Aurich, Berlin (epd). Beim bundesweiten Wettbewerb des Medienpräventionsprogramms „freii“ haben niedersächsische Schulen die ersten drei Plätze belegt. Am Montag wurden im ostfriesischen Aurich die Klasse 8B der Schule am Ostfehn (Ostrhauderfehn) mit dem ersten Platz sowie die Klassen 8F (zweiter Platz) und 8A (dritter Platz) der Städtischen Realschule Aurich ausgezeichnet, wie die Organisatoren von „freii“ mitteilten. Die drei Gewinnerklassen erhielten jeweils 1.000 Euro für ein Klassenevent, das möglichst ohne digitale Medien auskommen soll.
„freii“ richtet sich nach Angaben der Organisatoren an Schülerinnen und Schüler im Alter von 11 bis 15 Jahren sowie an Eltern und andere Erziehende. Die kostenlose App soll dabei helfen, Mediennutzung und Freizeit besser miteinander in Einklang zu bringen.
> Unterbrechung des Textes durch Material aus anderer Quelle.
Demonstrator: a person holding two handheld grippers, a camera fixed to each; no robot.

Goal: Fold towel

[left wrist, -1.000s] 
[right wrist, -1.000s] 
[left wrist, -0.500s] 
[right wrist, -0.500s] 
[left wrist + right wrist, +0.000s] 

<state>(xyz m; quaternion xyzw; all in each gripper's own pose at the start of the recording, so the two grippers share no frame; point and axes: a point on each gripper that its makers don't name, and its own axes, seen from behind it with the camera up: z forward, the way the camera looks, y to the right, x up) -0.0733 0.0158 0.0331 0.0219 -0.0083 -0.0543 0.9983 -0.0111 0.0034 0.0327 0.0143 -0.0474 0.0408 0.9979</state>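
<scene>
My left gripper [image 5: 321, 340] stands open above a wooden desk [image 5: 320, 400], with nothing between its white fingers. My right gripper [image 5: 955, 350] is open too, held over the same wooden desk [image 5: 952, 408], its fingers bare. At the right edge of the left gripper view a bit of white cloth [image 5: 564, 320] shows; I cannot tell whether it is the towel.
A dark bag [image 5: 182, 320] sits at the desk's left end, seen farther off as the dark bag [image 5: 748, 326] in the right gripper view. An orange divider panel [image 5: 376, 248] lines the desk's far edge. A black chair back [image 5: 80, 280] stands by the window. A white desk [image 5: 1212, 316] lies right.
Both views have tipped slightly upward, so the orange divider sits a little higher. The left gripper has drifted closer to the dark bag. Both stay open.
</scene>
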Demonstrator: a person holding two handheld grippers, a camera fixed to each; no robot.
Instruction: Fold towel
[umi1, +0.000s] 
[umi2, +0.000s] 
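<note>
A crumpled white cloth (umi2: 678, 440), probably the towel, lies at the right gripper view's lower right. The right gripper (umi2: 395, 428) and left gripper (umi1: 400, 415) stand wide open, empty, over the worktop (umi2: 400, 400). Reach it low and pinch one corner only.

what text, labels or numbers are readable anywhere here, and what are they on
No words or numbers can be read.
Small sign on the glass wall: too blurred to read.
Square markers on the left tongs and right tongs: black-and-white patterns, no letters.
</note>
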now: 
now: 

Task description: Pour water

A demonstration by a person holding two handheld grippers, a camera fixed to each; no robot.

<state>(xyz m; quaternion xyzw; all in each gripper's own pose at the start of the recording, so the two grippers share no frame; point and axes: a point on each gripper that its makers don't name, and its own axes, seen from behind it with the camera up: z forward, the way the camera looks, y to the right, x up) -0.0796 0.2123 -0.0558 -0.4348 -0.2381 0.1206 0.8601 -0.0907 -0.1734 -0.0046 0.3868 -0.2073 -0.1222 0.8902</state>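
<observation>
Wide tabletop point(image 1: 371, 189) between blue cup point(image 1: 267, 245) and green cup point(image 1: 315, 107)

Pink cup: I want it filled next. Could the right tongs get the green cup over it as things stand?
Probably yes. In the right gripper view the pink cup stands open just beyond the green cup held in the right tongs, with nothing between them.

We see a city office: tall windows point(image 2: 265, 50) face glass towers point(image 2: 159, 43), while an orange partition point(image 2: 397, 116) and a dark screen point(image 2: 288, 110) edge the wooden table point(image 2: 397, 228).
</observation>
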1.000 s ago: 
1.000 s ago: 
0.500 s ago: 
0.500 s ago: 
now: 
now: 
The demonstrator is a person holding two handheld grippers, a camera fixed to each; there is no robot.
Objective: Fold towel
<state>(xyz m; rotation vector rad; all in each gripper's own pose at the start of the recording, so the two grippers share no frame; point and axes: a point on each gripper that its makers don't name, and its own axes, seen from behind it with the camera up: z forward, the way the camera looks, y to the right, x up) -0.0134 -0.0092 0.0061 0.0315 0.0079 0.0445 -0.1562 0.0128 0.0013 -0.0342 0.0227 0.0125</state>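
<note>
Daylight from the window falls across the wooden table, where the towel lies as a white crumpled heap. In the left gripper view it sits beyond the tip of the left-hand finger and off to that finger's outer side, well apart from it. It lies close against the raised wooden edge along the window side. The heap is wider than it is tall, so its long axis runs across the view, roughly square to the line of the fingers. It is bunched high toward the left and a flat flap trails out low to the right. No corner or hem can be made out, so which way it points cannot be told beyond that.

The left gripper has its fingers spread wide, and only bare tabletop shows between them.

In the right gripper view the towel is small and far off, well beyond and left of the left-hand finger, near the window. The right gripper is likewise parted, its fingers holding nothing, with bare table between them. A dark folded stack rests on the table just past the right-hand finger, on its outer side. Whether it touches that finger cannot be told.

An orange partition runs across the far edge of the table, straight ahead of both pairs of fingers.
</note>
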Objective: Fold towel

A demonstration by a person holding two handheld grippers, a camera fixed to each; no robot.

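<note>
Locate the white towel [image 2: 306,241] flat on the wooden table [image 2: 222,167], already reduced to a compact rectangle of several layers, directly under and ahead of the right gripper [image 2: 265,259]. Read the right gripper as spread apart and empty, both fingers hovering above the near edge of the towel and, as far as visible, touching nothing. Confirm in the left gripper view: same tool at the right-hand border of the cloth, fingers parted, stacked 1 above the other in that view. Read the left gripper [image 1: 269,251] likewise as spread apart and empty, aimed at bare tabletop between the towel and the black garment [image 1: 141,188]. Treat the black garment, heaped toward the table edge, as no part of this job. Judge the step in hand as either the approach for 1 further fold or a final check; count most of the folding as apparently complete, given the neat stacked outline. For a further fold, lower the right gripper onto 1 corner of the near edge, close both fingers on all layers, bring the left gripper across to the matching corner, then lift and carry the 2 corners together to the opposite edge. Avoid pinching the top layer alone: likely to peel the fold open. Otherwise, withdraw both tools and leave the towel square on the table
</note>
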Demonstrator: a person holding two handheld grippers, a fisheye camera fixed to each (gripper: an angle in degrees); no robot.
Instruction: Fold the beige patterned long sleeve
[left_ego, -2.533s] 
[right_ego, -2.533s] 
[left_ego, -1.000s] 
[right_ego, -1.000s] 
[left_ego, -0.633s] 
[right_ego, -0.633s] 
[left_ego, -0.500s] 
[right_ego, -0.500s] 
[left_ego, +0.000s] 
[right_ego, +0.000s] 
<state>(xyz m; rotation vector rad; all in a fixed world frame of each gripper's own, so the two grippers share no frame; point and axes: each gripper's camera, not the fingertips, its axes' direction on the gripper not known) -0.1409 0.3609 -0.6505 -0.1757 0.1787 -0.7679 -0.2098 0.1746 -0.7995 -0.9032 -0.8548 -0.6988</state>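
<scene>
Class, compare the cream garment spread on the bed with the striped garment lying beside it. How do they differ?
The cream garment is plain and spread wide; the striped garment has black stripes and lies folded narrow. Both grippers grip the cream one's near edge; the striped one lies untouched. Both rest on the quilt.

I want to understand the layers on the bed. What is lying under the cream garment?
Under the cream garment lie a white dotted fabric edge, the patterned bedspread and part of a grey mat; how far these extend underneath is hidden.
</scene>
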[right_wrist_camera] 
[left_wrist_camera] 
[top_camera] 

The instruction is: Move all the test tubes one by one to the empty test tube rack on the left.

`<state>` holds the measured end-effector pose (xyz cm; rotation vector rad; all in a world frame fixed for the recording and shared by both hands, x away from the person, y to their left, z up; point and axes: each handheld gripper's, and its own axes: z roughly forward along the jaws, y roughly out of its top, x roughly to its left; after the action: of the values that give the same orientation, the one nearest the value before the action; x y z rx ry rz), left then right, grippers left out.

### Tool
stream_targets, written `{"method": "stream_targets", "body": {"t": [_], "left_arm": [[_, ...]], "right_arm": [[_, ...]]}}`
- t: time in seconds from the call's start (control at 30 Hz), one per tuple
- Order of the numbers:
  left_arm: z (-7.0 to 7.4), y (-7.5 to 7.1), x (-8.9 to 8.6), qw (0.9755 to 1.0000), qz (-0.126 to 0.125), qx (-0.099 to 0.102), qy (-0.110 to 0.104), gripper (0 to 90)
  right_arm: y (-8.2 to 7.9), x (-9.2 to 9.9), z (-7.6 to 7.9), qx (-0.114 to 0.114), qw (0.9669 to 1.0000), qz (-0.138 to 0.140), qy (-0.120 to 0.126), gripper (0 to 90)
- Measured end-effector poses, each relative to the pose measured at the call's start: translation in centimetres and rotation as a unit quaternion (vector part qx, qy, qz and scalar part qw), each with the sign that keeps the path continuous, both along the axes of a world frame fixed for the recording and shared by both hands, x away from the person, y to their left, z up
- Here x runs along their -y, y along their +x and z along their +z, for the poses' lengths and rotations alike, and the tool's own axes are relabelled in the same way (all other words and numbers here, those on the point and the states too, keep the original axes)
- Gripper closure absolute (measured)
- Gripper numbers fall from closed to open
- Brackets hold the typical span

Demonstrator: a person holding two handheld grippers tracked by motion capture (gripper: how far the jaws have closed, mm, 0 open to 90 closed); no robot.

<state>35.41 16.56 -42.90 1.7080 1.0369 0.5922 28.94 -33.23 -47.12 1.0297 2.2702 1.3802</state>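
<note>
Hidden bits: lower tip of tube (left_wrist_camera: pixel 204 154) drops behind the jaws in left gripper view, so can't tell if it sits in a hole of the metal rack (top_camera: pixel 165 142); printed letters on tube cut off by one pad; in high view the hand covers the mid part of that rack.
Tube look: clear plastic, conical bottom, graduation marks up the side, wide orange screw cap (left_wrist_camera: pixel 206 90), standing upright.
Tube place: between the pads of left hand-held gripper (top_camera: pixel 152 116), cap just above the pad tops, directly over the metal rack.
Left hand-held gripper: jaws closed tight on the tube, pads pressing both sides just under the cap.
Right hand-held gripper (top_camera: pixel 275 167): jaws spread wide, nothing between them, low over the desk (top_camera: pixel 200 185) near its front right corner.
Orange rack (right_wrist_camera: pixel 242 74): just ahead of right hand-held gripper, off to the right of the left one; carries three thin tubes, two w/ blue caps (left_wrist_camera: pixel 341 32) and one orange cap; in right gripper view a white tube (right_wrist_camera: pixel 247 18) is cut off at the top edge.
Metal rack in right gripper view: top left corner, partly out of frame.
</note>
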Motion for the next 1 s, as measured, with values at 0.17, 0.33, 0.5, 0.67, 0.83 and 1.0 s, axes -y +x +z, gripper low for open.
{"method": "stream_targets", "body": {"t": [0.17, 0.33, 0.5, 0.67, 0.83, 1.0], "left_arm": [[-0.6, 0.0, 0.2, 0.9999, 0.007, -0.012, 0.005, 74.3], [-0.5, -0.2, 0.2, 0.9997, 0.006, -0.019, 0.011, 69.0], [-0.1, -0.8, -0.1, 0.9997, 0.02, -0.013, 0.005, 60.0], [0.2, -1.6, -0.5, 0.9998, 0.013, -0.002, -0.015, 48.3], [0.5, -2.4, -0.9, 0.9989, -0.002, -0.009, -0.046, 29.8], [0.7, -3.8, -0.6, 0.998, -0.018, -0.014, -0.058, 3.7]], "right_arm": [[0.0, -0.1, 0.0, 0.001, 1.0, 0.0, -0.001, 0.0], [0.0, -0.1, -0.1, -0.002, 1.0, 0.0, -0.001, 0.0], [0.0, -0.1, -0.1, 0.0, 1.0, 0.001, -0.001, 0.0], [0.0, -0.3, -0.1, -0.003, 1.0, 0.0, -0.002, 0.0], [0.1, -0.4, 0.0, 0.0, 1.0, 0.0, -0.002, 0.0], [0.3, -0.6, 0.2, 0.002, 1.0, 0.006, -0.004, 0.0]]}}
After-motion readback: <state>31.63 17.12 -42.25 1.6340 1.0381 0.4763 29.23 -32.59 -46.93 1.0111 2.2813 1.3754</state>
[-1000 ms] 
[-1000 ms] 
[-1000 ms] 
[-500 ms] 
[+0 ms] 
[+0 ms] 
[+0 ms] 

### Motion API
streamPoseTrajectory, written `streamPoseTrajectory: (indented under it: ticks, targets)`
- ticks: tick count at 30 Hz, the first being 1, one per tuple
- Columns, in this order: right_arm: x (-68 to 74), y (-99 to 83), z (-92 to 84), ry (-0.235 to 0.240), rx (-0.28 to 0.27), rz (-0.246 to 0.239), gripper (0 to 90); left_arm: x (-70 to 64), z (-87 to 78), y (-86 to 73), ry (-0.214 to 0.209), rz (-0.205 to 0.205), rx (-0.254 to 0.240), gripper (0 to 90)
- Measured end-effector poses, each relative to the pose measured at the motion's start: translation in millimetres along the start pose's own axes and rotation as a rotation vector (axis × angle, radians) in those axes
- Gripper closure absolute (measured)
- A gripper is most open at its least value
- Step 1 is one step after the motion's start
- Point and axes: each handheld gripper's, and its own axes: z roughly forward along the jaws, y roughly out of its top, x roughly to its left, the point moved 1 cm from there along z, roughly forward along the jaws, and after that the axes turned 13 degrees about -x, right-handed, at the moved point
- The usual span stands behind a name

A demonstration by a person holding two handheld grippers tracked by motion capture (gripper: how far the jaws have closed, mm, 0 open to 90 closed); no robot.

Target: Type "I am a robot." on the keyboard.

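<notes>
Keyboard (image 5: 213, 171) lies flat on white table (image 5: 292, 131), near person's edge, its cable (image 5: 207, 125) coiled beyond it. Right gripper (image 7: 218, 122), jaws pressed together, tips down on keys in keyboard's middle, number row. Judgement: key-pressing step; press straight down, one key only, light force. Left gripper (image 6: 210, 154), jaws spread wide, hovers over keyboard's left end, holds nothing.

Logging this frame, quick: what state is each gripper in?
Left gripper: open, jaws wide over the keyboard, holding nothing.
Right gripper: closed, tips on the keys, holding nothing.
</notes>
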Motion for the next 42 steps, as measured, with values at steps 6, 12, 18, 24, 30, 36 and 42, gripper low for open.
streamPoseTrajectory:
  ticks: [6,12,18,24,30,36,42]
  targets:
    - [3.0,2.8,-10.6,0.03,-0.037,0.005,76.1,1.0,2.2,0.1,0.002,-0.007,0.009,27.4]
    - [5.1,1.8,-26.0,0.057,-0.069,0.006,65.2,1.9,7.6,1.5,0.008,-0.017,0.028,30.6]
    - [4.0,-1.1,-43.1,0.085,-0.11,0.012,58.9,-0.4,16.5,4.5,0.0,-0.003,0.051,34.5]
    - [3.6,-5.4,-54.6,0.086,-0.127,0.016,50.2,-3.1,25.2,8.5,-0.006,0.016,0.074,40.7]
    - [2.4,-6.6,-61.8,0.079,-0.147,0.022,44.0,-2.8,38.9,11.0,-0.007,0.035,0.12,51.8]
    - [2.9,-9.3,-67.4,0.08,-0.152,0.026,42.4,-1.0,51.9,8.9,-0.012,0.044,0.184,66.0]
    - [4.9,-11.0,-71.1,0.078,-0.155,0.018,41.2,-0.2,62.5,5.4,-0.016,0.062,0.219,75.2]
Durch das 21-tägige Programm führen vier junge „Guides“, die laut den Angaben den Jugendlichen auf Augenhöhe begegnen. Sie erscheinen täglich in einem Kurzvideo und geben Impulse, das eigene Medienverhalten zu reflektieren.
Mit Videos und Quizfragen das eigene Medienverhalten hinterfragen
Für die Klasse können die Teilnehmerinnen und Teilnehmer Punkte sammeln, indem sie Videos und Audios nutzen, Quizfragen richtig beantworten und die jeweiligen Tagesaufgaben abschließen. Der tägliche Zeitaufwand liegt für Kinder und Jugendliche nach Angaben der Organisatoren bei etwa drei bis sieben Minuten, für Eltern bei rund zwei Minuten.
Ergänzt wird die App mit Kurzvideos auf TikTok, Instagram und YouTube. Dort gibt es laut den Organisatoren zusätzlichen Tipps, Gesprächsanregungen und tägliche Clips mit dem Arzt und Moderator Eckart von Hirschhausen. Bundesweit hätten sich bisher rund 30.000 Nutzerinnen und Nutzer sowie 211 Schulklassen registriert.
Entwickelt wurde die App von dem Zentrum für Suchtprävention, Villa Schöpflin, und weiteren Stiftungen, um riskantem Medienverhalten bei Kindern und Jugendlichen frühzeitig vorzubeugen. Das Bundesgesundheitsministerium fördert das Programm.